## Task details
Using the data beneath this instruction, retype only the lines from the one that contains "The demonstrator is" down to the one that contains "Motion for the", both included, exactly as they appear.

## Task inputs
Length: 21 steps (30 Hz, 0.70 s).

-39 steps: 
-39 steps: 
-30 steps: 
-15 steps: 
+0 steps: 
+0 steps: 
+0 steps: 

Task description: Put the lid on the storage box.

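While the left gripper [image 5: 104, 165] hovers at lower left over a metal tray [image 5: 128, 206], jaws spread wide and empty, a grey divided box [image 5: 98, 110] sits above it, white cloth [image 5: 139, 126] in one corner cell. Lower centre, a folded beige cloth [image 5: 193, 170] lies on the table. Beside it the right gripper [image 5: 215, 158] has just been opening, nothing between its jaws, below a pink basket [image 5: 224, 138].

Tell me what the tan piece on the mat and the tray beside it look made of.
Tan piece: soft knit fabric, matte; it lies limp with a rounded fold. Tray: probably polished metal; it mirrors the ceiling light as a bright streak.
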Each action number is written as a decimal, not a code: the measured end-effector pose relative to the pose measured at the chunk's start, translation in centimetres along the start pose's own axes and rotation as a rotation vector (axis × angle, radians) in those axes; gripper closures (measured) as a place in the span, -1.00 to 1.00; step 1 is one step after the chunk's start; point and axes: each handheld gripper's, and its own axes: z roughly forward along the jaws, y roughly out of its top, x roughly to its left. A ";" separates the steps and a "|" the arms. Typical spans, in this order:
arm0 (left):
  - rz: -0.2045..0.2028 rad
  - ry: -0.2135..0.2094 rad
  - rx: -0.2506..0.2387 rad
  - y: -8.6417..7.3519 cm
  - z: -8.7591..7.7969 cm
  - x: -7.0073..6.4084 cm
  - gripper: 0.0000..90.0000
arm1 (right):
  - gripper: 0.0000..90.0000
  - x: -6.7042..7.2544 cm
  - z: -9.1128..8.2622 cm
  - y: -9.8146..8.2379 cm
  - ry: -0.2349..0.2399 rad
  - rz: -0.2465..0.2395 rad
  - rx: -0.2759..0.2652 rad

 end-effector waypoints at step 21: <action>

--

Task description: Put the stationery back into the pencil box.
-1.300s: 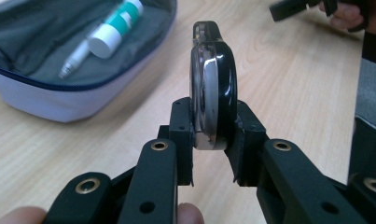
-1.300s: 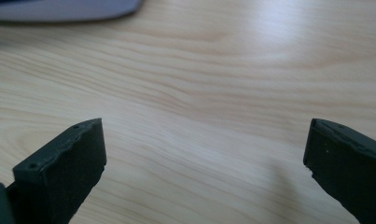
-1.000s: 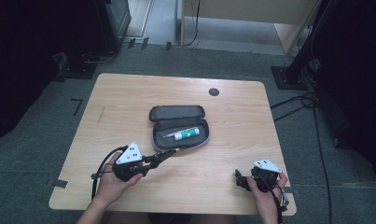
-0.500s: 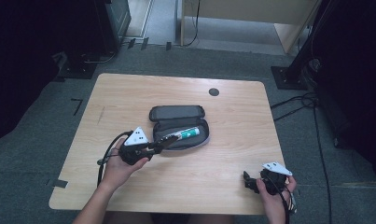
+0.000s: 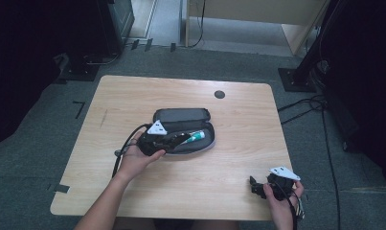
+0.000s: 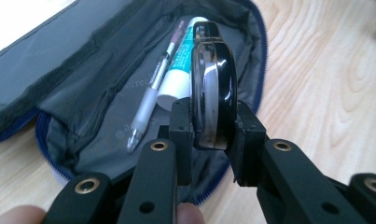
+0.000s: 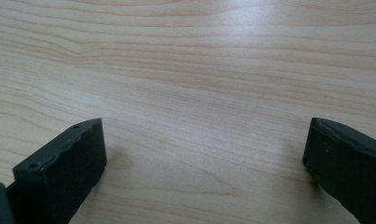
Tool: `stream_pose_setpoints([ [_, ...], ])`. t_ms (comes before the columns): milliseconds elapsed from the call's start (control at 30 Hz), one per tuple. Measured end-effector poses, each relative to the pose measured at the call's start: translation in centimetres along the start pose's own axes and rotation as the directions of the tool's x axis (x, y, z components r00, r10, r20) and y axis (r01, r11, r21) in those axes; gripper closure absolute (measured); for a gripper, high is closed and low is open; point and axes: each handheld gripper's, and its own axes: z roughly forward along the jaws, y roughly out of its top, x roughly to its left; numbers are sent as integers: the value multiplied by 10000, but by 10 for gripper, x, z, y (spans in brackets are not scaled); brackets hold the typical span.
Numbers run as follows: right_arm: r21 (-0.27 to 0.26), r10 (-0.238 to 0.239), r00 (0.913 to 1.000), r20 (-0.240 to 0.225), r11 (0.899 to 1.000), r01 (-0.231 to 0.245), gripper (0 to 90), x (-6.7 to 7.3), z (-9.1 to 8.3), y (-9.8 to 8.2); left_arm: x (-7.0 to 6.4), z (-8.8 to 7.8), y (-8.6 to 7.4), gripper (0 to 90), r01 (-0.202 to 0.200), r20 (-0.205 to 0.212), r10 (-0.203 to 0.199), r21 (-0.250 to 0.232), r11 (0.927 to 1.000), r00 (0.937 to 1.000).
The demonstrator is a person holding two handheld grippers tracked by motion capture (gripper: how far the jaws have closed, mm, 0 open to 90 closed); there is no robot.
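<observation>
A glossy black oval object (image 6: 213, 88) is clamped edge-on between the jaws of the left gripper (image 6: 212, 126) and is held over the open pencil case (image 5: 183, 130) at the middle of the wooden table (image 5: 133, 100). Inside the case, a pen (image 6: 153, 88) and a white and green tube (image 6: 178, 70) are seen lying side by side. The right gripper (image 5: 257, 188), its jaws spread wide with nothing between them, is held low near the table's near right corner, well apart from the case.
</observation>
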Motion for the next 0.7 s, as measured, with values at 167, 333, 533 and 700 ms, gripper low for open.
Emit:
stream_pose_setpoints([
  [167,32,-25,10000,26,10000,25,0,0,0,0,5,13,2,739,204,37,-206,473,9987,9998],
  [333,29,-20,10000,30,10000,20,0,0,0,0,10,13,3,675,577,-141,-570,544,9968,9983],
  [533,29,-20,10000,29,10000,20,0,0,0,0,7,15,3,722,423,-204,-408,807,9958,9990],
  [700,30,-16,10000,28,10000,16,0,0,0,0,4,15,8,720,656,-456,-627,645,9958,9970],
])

## Reply
The demonstrator is a person holding two handheld grippers tracked by motion capture (gripper: how far the jaws have closed, mm, 0 open to 90 closed); there is no robot.
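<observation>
A glossy black oval object (image 6: 213, 88) is clamped edge-on between the jaws of the left gripper (image 6: 212, 126) and is held over the open pencil case (image 5: 183, 130) at the middle of the wooden table (image 5: 133, 100). Inside the case, a pen (image 6: 153, 88) and a white and green tube (image 6: 178, 70) are seen lying side by side. The right gripper (image 5: 257, 188), its jaws spread wide with nothing between them, is held low near the table's near right corner, well apart from the case.
</observation>
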Motion for the next 0.7 s, as measured, with values at 167, 333, 533 and 700 ms, gripper low for open.

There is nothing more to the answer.